=== WHAT IS BEING ASKED ===
Once you reach the line with "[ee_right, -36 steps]" below, copy each line exactly, stopping after the line with "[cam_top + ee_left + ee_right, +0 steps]", and skip any pictures.

=== EXTRACTED ENTRIES ===
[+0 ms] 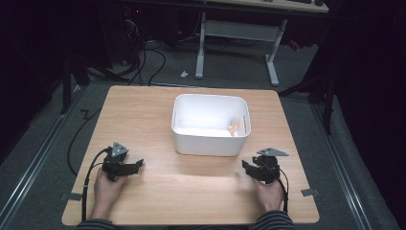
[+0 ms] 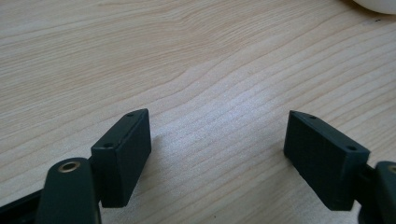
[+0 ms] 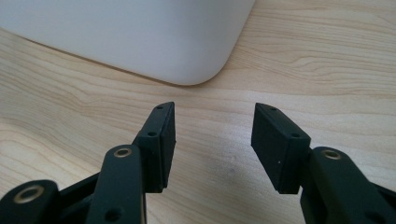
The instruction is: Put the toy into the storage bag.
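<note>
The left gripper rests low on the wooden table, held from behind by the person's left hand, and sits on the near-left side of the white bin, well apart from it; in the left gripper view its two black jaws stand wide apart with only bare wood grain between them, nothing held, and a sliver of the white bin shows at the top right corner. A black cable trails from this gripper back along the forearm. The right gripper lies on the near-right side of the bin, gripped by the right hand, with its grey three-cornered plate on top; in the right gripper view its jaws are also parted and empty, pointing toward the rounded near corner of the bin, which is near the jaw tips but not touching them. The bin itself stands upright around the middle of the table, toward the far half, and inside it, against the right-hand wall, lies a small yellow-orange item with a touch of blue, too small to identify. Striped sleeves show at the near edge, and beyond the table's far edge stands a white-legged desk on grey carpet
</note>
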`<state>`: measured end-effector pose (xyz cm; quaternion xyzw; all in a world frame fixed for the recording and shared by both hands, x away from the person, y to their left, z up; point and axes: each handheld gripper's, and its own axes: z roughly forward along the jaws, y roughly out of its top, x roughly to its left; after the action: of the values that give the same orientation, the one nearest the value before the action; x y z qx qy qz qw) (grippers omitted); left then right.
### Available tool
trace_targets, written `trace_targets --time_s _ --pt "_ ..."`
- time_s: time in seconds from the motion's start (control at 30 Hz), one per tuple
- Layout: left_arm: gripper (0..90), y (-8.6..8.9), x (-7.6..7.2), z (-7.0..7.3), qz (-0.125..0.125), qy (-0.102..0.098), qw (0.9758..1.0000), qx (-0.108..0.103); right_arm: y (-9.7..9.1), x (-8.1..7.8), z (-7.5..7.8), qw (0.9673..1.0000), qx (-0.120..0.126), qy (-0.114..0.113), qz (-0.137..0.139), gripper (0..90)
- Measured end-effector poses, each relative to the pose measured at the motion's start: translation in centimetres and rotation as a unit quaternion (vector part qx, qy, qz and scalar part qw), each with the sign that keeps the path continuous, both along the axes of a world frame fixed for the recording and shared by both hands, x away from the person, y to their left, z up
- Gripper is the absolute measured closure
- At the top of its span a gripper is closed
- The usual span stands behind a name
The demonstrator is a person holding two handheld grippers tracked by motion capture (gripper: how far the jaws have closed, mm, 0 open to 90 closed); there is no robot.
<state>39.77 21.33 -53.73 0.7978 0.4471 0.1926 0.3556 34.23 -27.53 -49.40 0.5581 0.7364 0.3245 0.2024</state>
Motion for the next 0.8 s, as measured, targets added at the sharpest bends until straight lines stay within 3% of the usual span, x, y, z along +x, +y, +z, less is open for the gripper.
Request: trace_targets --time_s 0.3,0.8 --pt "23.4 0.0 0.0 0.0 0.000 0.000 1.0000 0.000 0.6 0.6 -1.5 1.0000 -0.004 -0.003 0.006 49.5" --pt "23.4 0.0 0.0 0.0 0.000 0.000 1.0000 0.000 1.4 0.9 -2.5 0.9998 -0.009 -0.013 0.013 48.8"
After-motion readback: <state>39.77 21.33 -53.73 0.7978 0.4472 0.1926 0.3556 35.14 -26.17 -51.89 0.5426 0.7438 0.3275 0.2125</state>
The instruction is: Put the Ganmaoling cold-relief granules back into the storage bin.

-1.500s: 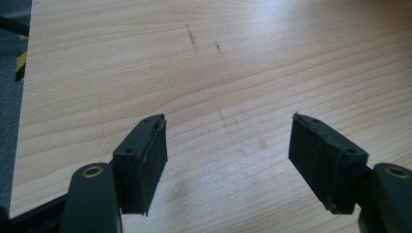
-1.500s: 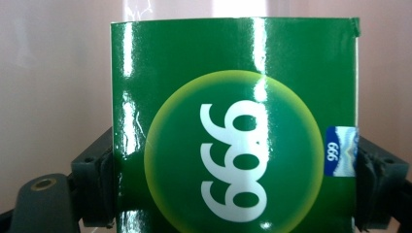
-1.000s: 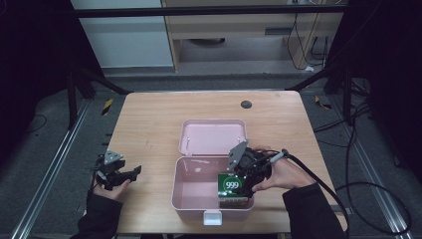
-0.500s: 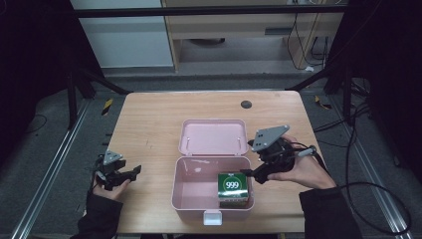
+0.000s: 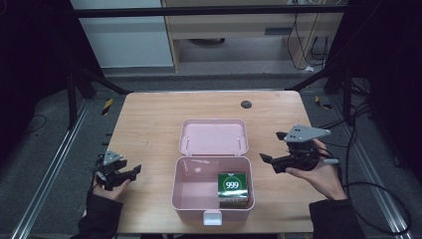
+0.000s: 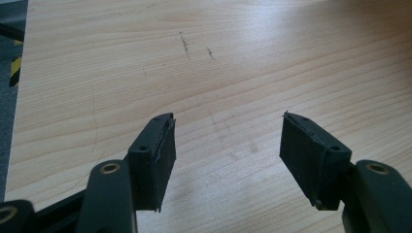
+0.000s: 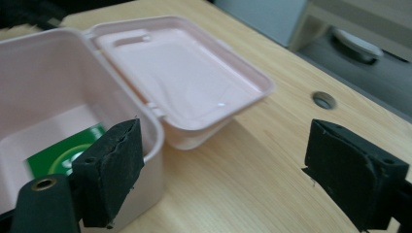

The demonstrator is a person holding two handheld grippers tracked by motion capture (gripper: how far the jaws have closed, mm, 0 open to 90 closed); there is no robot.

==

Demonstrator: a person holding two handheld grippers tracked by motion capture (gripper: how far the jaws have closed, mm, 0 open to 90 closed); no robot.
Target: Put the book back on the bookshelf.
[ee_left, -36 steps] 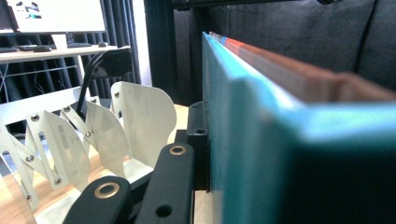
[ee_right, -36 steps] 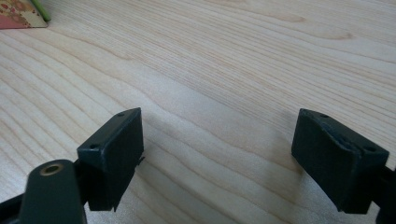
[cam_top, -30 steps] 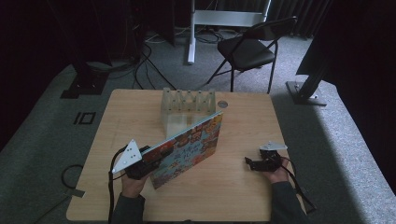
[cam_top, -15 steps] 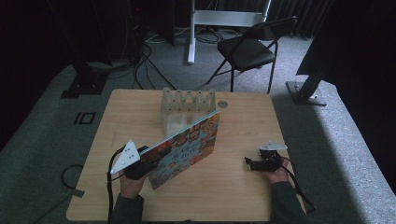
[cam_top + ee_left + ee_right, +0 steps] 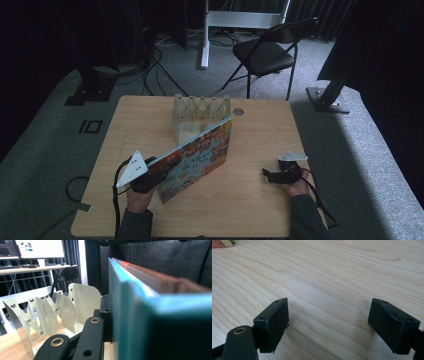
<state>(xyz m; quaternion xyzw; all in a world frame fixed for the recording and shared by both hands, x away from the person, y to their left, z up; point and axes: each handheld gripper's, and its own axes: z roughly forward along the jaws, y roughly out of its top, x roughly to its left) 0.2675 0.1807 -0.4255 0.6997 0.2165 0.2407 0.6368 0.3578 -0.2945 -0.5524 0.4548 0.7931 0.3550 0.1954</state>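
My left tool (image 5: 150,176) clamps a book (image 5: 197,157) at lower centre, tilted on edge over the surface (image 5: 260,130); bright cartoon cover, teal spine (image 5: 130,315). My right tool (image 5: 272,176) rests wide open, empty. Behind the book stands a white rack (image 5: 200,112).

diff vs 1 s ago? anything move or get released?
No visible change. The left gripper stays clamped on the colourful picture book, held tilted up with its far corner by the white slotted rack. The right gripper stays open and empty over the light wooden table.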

=== WRITTEN SOLUTION ===
[ee_right, -36 steps] 
[cam_top, -30 steps] 
[cam_top, -15 steps] 
[cam_top + ee_left + ee_right, +0 steps] 

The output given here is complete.